To end this pollution, we have to change the ways we handle our sewage. Even more exciting is that by solving the sewage problem we can create all sorts of economic benefits. In 2015, human poop was valued at $9.5 billion a year globally, which today would be $11.5 billion per year.
What would one do with that sh$t?
We could convert it into high-value goods. Sewage can be used to generate electricity, fertilizer, and drinking water. The technologies not only exist but are getting better and more efficient all the time. Some exciting examples include biodigesters and urine diversion (or peecycling) systems that can produce fertilizer and biogas, essentially natural gas. The United Nations estimates that the biogas produced from poop could provide electricity for 138 million homes. And the recovered and cleaned water can be used for irrigation, laundry and flushing toilets. It can even be refined to the point that it is safe for drinking water – just ask the folks in Orange County, CA who have been doing so for the last few decades.
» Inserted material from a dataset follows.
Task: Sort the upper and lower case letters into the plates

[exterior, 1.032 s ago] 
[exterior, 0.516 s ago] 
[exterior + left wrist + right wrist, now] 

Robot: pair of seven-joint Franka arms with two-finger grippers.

How do we deal with all the human-made pollutants in our sewage? There is technology for that too. Called pyrolysis, it heats up sludge to high temperatures in the absence of oxygen, which causes most of the substances to degrade and fall apart.
There are solutions to the problems—as long as we acknowledge that the problems exist. The fact that you are reading this means that you are part of the solution already. The next time you flush your toilet, think about where this output may flow. Does your septic system work properly? Does your local treatment plant discharge raw sewage on rainy days? Can that plant implement newer technologies that can upcycle waste? These questions are part of re-potty training the world, one household at a time. And together, these households are the force that can turn back the toxic sewage tide. And keep our oceans blue.